O senhor decidiu expulsar o embaixador da Síria na Tunísia, como protesto contra a política de repressão seguida pelo regime sírio.

Os países árabes propuseram ao conselho das Nações Unidas um projeto de lei que condenava o regime sírio, mas nenhum deles teve a iniciativa de expulsar o embaixador da Síria.

Acha que houve um discurso duplo desses países?

M M

Face à selvajaria e à repressão do regime sírio, para a Tunísia não se trata de uma questão de interesse, mas sim de honra. Somos o primeiro país a fazer uma revolução com êxito e somos vistos como modelo

Temos o nosso orgulho nacional, mas também temos o dever de ajudar esse país.

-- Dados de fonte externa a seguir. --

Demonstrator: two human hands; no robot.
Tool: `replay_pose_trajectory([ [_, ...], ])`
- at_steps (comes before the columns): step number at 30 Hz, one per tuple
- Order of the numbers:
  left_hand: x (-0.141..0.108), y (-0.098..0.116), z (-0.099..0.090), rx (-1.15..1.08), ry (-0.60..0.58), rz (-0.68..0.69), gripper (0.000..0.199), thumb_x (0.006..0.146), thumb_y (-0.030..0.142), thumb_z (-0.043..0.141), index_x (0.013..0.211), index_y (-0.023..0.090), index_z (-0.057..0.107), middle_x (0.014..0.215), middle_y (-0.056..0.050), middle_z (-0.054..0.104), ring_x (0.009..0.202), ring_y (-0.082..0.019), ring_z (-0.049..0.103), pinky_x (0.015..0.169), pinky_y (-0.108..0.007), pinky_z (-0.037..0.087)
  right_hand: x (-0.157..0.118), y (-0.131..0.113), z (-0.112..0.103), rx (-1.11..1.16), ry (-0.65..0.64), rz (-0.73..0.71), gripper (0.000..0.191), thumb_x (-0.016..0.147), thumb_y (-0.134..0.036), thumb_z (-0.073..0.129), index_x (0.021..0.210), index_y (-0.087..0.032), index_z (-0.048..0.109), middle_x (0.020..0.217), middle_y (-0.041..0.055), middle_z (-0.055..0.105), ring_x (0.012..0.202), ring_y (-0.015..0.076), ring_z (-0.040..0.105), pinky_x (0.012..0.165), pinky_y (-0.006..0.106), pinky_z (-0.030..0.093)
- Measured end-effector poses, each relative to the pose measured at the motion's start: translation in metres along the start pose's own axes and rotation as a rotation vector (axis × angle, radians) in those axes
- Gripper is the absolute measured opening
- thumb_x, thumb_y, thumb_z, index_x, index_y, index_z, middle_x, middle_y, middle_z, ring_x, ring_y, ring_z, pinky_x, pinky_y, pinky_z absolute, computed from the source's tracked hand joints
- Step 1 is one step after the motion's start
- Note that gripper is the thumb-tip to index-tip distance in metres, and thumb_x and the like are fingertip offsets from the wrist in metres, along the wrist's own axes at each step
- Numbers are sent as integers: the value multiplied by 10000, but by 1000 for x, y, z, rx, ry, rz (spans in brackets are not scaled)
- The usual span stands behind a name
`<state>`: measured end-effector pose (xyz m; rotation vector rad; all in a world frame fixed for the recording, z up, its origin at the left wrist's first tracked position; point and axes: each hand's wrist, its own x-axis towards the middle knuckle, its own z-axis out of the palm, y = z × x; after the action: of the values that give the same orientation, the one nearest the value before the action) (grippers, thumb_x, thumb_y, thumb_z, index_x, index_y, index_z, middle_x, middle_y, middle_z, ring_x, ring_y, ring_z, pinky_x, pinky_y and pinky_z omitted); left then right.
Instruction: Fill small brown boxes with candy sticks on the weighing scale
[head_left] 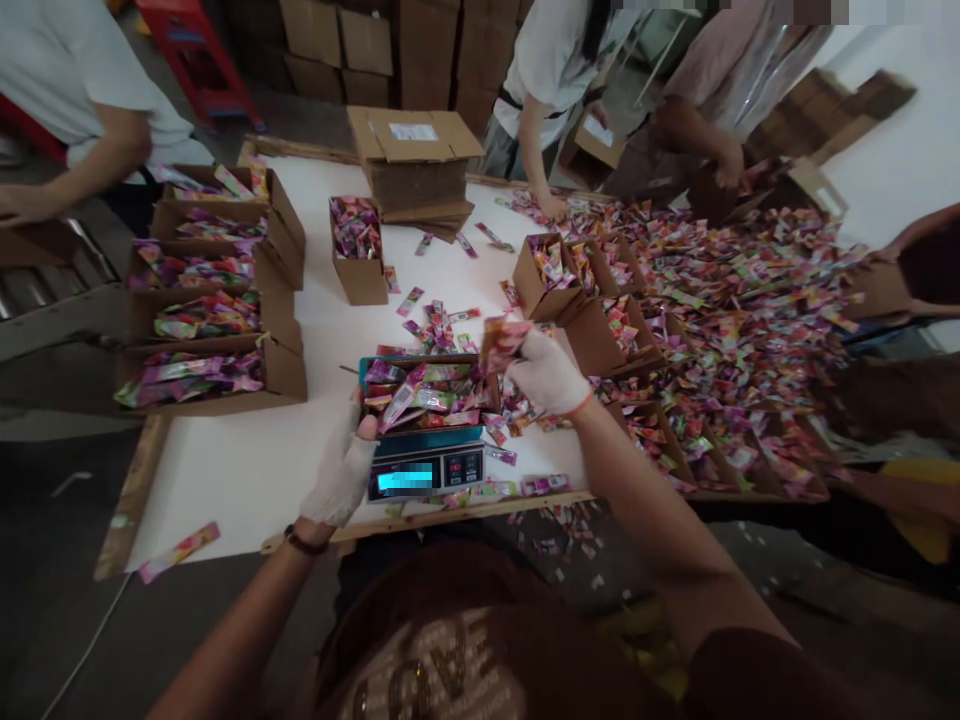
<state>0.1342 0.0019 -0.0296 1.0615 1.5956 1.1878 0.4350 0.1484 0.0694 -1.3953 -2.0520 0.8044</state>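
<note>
A digital scale with a lit display sits near the front edge of the table. On its blue-green platform rests an open cardboard box filled with small, colourful wrapped packets. My left hand, in a whitish glove with bare fingertips, grips the left end of this box. Just past its right end, my right hand, also gloved, is closed on a bunch of pink and orange packets held above the table. Loose packets lie behind the scale.
Filled boxes stand in a row at left, and one box stands behind. Flattened cartons are stacked at the back. To the right are more boxes and a large packet heap. Several co-workers stand around the table.
</note>
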Motion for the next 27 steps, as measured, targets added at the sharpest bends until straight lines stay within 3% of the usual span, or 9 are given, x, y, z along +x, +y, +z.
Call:
replay_pose_trajectory([
  [4,-6,-7,-24,-77,92,-147,1221,867,1037,775,1769,220,669,1908,-244,570,1771,-508,537,1508,-679,389,-30,20,-64,-214,14,141,388,910,-227,771,1292,-202,837,1172,105,874,1087,323,820,1061,492,715],
  [7,-8,-10,-47,-129,176,-211,1089,869,964,820,1705,279,697,1855,-203,631,1697,-491,613,1486,-705,411,-43,9,-78,-464,9,144,592,891,-223,844,1481,-223,805,1420,161,805,1283,373,796,1152,527,699],
  [9,-8,-10,-60,-137,247,-220,969,867,922,831,1614,312,741,1782,-175,688,1638,-473,655,1443,-691,472,-40,-13,-62,-491,-121,36,643,929,-186,825,1569,-238,779,1505,158,762,1361,359,774,1209,508,678],
  [12,-8,-7,-70,-147,309,-220,850,835,876,859,1482,332,779,1676,-150,745,1559,-446,694,1359,-646,559,-18,-57,-11,-475,-437,-99,620,1046,-169,758,1655,-287,746,1561,126,774,1365,305,791,1218,443,659],
  [15,-10,-5,-69,-164,320,-215,816,802,838,902,1422,322,781,1614,-142,766,1518,-423,712,1328,-609,577,11,-91,42,-608,-663,-46,559,1151,-272,711,1708,-325,707,1485,128,864,1301,321,844,1092,434,681],
  [18,-12,-5,-64,-181,306,-220,816,796,830,922,1407,306,784,1604,-138,771,1524,-414,714,1356,-597,553,30,-104,66,-733,-743,-4,510,1152,-219,657,1649,-289,752,1389,164,913,1259,351,872,1014,440,672],
  [21,-13,-7,-59,-179,284,-221,846,794,859,928,1406,291,790,1579,-142,788,1546,-430,705,1428,-643,478,31,-100,51,-675,-657,-17,424,1122,-192,642,1495,-242,837,1328,165,924,1202,325,865,982,390,643],
  [24,-11,-9,-56,-153,272,-220,897,790,889,918,1413,254,799,1526,-175,807,1554,-468,701,1453,-707,438,14,-83,7,-492,-440,-14,321,1067,-199,666,1308,-221,877,1159,100,914,1073,268,820,957,331,611],
  [27,-5,-10,-53,-62,226,-177,885,888,897,824,1472,232,802,1530,-203,808,1530,-482,721,1417,-732,492,-8,-62,-39,-354,-217,31,247,1000,-228,698,1166,-221,880,1035,59,873,1003,263,787,962,345,623],
])
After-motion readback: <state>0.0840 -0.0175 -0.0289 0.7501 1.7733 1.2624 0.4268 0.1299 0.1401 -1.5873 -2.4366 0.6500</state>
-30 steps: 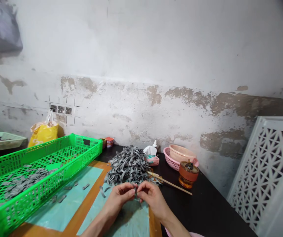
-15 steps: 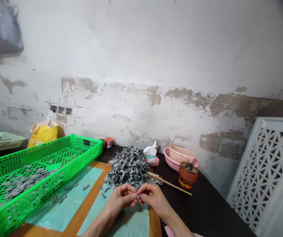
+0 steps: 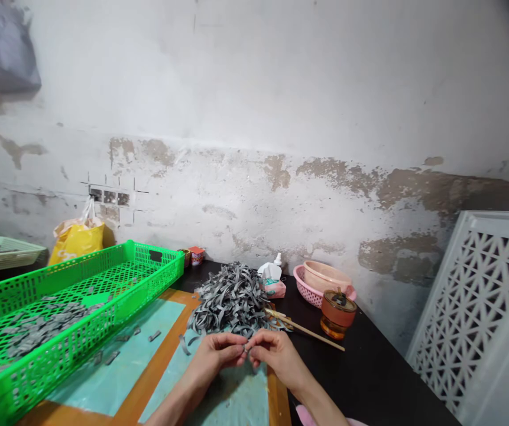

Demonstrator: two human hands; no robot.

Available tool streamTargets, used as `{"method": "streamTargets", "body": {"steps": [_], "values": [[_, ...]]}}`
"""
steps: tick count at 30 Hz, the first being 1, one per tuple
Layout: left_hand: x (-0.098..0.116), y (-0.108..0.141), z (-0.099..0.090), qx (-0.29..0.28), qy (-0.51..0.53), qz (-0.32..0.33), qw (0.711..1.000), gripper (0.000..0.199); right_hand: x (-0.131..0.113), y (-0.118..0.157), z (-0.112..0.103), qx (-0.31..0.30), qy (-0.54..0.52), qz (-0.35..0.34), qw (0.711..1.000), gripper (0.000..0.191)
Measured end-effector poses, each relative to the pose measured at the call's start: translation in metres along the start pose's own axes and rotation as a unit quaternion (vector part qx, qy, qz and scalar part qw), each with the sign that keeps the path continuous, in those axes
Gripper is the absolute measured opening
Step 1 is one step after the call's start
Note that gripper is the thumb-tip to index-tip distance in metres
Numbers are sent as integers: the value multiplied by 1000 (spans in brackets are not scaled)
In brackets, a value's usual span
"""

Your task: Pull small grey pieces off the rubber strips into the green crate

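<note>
Left hand [image 3: 216,357] and right hand [image 3: 276,355] barely shifted since last frame. Head view: both closed, pinching a small grey strip [image 3: 247,349] just in front of the pile of grey strips [image 3: 230,302]; green plastic crate [image 3: 77,290] left of pile.

The heap of grey strips [image 3: 230,302] at mid-frame looks matt and rubbery. At lower left, the green basket [image 3: 148,278] is glossy plastic mesh, and the pale-blue sheet [image 3: 116,361] looks like smooth plastic beside a wooden board [image 3: 154,370]. At right, the black tabletop [image 3: 369,361] is smooth; above, the wall [image 3: 281,89] is rough, flaking plaster.
</note>
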State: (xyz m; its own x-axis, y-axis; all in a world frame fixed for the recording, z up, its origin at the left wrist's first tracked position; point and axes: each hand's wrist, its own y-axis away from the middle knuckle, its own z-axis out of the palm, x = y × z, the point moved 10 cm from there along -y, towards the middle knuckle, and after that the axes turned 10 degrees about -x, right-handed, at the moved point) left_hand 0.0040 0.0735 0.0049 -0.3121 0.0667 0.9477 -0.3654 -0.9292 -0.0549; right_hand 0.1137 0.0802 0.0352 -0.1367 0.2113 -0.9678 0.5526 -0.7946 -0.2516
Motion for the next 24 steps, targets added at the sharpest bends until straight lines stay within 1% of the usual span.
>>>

Como podemos ajudá-lo? Como somos contra a intervenção militar, pelo menos simbolicamente recusamos que a bandeira do Baas seja içada no nosso país. Tomámos essa decisão em honra da Tunísia e da revolução tunisina. É uma mensagem para os nossos irmãos na Síria a dizer-lhes que os apoiamos.

J E

Senhor Presidente, o senhor é a favor da partida de Bachar Al Assad para a Rússia. Renuncia assim a fazer regressar à Tunísia, o antigo presidente Ben Ali para ser julgado?

M M

Se esta alternativa vai ajudar a parar o massacre na Síria, estou disposto a aceitá-la mesmo que vá contra a justiça.

A vida de milhares de sírios é muito mais importante que ler este homem perante a justiça.

J E

Em várias ocasiões evocou a questão da parceria com a União Europeia, o primeiro parceiro comercial da Tunísia. Qual é a nova estratégia nas relações com a União Europeia? Existe a vontade de rever os acordos assinados, que, segundo alguns observadores, parecem ser injustos para a Tunísia?

M M

As nossas relações com a União Europeia são sólidas e procuramos desenvolvê-las no sentido de servirem os interesses da Tunísia.

Penso que do outro lado do Mediterrâneo existe uma grande vontade de ajudar a Tunísia.

Dada a importância da revolução tunisina, o chefe do Governo encontrou-se ultimamente com responsáveis europeus, tal como eu vou encontrar-me com responsáveis europeus, nas minhas próximas visitas a Bruxelas e Estrasburgo.